That's not a real BBS. A real BBS is one where you dial in at 20:50 and the sysop's mum answers and says it's not 21:00 yet and you need to call back a bit later when the phone line is switched across to the modem.
That brings back memories. When I was aged 9-12, I made enough money mowing lawns during the summer to afford to have multiple phone lines to support my BBS. I made a bit of money during the fall raking leaves as well. But when winter time came, I had to always disconnect all of the additional lines because I could not afford them.
But I also kept one extra line just for my PC because it was always a pain to dial out to another BBS or chat room when my mother wanted to use the phone to talk to her long distance boyfriend.
In the alcove on the right, I think I'm seeing 66-blocks, breaking out the phone lines that must be routed to each machine. Two blocks stacked, each with a fanout of wire on the right side.
yeah the shine in the top left of the rectangle was what led me to think it was a mirror, which from my experience would have been really strange for the types of nerds that would work in windowless rooms back in those days.
The black cable underneath looked like the shadow of an oval frame
> Glorious. This must be what is like when old people long for the hot car they lusted for in their youth.
Absolutely. The blog post goes to great lengths about why it's stupid to run a cluster, and I run a NAS in my house that has more horsepower than anything from the 90s, but there's a part of me that's still a teenager who wants to run a monster multi-node BBS
I get it... FWIW, you can run a telnet/ssh based BBS today over relatively modest hardware, though self-hosting at home given common blocking of regular server ports is a pain.
I've got a nas and a relatively powerful mini-pc for most of my home lab server stuff... but all the same, juggling about 6 BBS related projects I'm hoping I can bring all together later in the year.
Or maybe this is like fondly remembering the busted economy car that you drove around with your friends? I have my first 386DX sitting on my desk right now and it looks exactly like the top left of that photo.
The hot car that we all lusted after was maybe something like a SGI Indy or an O2.
Life with air conditioning is nice, but life without it wasn't as bad as it is now when the a/c fails.
Cars had vents that would blow outside air right were it was needed without using the heater/fan system, or wing windows that you could direct "relatively quiet" air at you.
Now if your car's a/c fails, you get to roll the window down and that's about it.
In this picture it seems that all machines have a 3.5" floppy disk inserted. Maybe they had no hard drive and only booted from floppy and then ran software over the network?

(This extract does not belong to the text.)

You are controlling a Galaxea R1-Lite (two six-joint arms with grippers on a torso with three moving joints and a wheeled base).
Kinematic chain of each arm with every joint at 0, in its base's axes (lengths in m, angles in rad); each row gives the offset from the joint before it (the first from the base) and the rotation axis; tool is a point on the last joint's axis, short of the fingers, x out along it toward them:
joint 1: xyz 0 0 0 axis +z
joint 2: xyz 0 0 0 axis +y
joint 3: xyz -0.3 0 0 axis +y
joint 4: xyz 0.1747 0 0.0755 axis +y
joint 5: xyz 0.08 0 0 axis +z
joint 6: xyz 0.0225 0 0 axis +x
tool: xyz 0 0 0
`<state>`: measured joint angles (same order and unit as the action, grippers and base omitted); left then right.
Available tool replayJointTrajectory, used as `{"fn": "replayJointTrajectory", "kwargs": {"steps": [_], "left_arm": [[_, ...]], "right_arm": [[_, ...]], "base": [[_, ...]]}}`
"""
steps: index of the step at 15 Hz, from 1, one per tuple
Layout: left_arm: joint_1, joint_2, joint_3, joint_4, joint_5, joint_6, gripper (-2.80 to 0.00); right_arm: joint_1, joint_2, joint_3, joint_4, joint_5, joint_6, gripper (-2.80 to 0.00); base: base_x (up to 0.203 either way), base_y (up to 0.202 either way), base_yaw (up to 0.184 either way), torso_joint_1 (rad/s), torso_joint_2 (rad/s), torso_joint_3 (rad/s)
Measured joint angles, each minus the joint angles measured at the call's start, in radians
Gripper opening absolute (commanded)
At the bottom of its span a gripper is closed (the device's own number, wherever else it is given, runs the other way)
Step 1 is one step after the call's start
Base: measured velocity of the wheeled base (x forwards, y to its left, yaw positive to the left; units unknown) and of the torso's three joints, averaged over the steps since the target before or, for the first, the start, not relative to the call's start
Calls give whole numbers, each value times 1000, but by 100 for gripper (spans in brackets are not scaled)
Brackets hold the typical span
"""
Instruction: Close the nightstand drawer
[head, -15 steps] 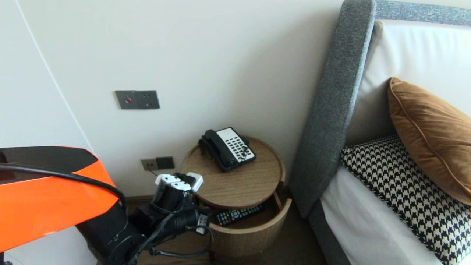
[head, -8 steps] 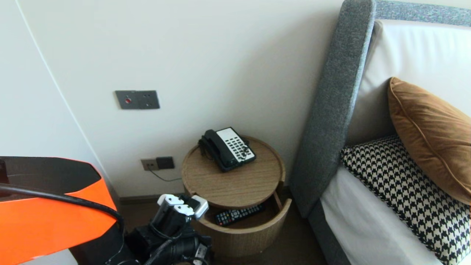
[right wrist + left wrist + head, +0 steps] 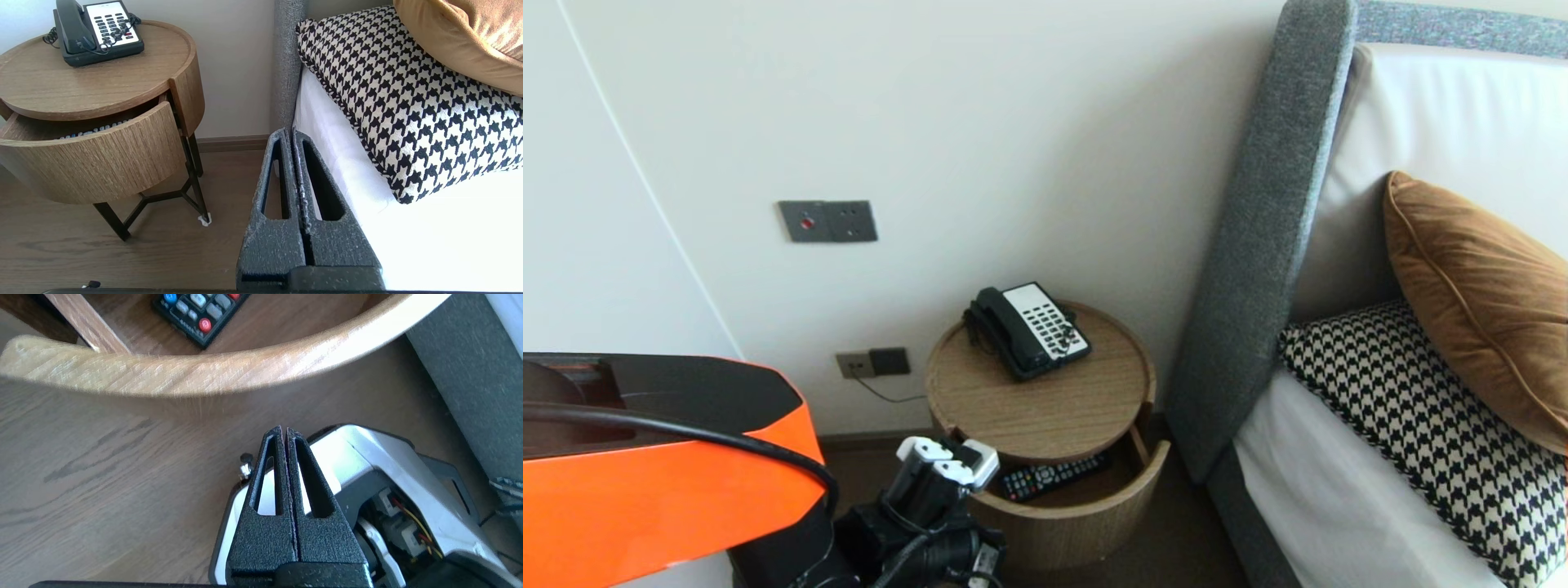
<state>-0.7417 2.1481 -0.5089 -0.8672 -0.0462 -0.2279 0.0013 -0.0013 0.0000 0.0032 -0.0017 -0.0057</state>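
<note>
A round wooden bedside table (image 3: 1045, 412) carries a black and white telephone (image 3: 1027, 329). Its curved drawer (image 3: 1086, 500) stands pulled out, with a black remote control (image 3: 1052, 475) lying inside. My left arm (image 3: 931, 490) hangs low at the drawer's left end. In the left wrist view my left gripper (image 3: 284, 430) is shut and holds nothing. It points down at the floor just outside the drawer front (image 3: 229, 371), with the remote (image 3: 200, 312) beyond the rim. My right gripper (image 3: 291, 132) is shut and empty, parked beside the bed edge.
A bed with a grey headboard (image 3: 1258, 245), a houndstooth pillow (image 3: 1421, 425) and a brown cushion (image 3: 1478, 302) stands right of the table. The wall holds a switch plate (image 3: 827, 220) and sockets (image 3: 874, 362). A silver part of the robot (image 3: 367, 457) lies under my left fingers.
My left arm has dropped and shifted right, from beside the table top down to the level of the open drawer. The drawer, remote and telephone have not moved.
</note>
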Motion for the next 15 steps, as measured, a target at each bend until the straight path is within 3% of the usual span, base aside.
{"fn": "replayJointTrajectory", "kwargs": {"steps": [5,8,15], "left_arm": [[1,28,-49,-8,6,-26,-280],[2,42,-75,-12,50,-45,-280],[41,65,-129,-14,81,-51,-280]], "right_arm": [[0,0,0,0,0,0,-280],[0,0,0,0,0,0,-280],[0,0,0,0,0,0,-280]], "base": [[0,0,0,0,0,0],[0,0,0,0,0,0],[0,0,0,0,0,0]]}}
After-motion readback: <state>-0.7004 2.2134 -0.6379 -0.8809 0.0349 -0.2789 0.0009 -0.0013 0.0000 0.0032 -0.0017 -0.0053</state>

A lot of network interface cards had a socket for an option ROM that would allow network boot, but you could definitely fit a client on a floppy and boot that way, too. Novell Netware server would be the mostly likely server for that vintage of rig and a Netware client fit easily on a floppy.
We have them at work on our voip phones so we can roll around to each other's cubes while talking to a client without putting that client on speaker. We have headsets and the like too but you're not always wearing it when the phone decides to ring.

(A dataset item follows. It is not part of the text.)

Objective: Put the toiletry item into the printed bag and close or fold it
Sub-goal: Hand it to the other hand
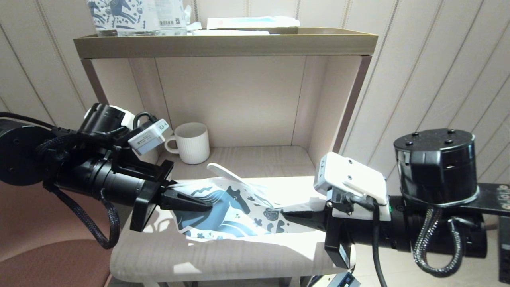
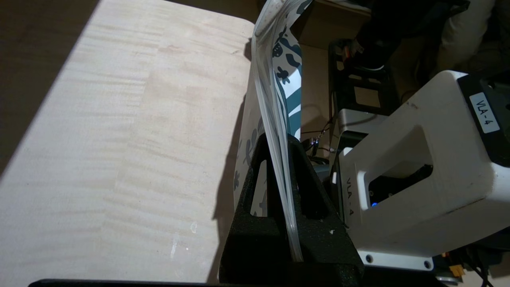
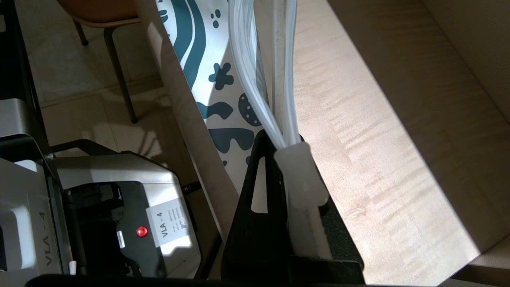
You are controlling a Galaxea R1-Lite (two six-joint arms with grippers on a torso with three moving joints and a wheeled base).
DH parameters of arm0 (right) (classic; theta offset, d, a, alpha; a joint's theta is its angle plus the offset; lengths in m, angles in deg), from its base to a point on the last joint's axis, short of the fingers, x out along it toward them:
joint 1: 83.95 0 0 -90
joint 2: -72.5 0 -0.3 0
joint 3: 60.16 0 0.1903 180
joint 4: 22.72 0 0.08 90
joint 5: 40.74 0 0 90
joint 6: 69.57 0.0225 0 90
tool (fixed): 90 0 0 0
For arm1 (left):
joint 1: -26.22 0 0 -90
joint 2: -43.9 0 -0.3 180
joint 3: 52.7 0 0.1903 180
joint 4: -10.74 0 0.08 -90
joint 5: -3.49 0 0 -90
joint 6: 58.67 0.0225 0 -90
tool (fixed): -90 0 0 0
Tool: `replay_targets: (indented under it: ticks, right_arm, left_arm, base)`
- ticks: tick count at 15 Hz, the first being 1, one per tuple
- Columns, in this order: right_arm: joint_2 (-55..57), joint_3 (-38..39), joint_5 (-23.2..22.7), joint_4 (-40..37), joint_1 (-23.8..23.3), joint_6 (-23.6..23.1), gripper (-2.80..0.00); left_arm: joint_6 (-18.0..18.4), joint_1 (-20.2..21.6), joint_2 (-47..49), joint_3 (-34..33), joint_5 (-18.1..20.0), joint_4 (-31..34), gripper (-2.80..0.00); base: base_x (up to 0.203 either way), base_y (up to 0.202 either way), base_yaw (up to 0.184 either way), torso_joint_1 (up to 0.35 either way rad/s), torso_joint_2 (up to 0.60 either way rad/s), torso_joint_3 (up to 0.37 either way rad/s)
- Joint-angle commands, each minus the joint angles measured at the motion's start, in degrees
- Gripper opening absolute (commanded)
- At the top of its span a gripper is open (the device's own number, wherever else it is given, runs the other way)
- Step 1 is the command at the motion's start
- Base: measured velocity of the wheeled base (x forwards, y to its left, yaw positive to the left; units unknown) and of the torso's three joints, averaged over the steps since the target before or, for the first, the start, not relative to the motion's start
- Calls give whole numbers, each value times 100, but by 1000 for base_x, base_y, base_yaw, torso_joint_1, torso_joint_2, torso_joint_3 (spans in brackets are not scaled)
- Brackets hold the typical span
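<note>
Bag thin, floppy, slick; left hand clamped on edge, right hand pinching slider end. Item light, protruding.

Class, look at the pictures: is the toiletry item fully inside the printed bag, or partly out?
Partly out: the toiletry item sticks out past the printed bag's upper edge, towards the mug.

Looks like a furnished room in a home or hotel: panelled cream walls, a pale wooden shelf unit with a ribbed white mug inside, a brown upholstered chair alongside.
</note>
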Motion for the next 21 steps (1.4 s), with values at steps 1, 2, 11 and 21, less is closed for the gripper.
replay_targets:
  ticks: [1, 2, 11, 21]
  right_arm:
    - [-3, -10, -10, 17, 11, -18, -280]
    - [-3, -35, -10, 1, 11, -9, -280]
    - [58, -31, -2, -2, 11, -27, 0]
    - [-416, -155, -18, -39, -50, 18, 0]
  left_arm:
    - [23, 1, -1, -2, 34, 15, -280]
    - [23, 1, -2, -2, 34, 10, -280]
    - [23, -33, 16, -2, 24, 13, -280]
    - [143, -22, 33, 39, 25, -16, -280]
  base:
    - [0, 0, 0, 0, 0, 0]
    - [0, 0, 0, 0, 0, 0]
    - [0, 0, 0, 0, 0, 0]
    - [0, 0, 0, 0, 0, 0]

Interesting. I thought that looked like a frisbee between the 3 disk packs (?) just below the ceiling next to the cupboard with the brown slatted doors. But then the original picture was so small I thought it must be a desk fan, but in the larger picture I'm going back to my original guess of a frisbee!
Hmm, that is interesting, why was that version originaly hosted on 3drealms site? Probably nothing, somebody there just wanted to share a cool picture. But what if that were an early apogee shareware distribution bbs?
>BBS's (bulletin board systems) were the backbone of the online world before the Internet came along in 1995. Apogee teamed up with Dan Linton's BBS, called Software Creations, and we poured $200k+ into it to grow it to nearly 140 call-in nodes with a T3 (high bandwidth) line.
wait, are you OP? or did you happen to find a high res version of the same paper-copy picture that OP supposedly was given 30 years ago and then scanned and then threw out. or did OP make it up? or is OP just a bot?
maybe i'm a bot.
anyway i used to call into BBSs back in the early 90s and the thing I'm remembering is that they survived mostly on donations, and now that I am seeing the infrastructure that supported those systems and recalling the price of hardware back then I'm starting to second guess everything I thought I knew.
Rachel says she had the photo as a postcard. It's likely that more postcards were printed, and that other people had owned those copies, rather than people being bots.
Click on the HN “past” link for this submission near the top of this page, then you’ll get to https://news.ycombinator.com/item?id=30096565 (see the top comment there) from when the original image link was still working.
Many sites including Google offer reverse image search. You give it an image and it gives you a list of places it appears, sometimes in higher resolution or with more context (or different context, which can be interesting).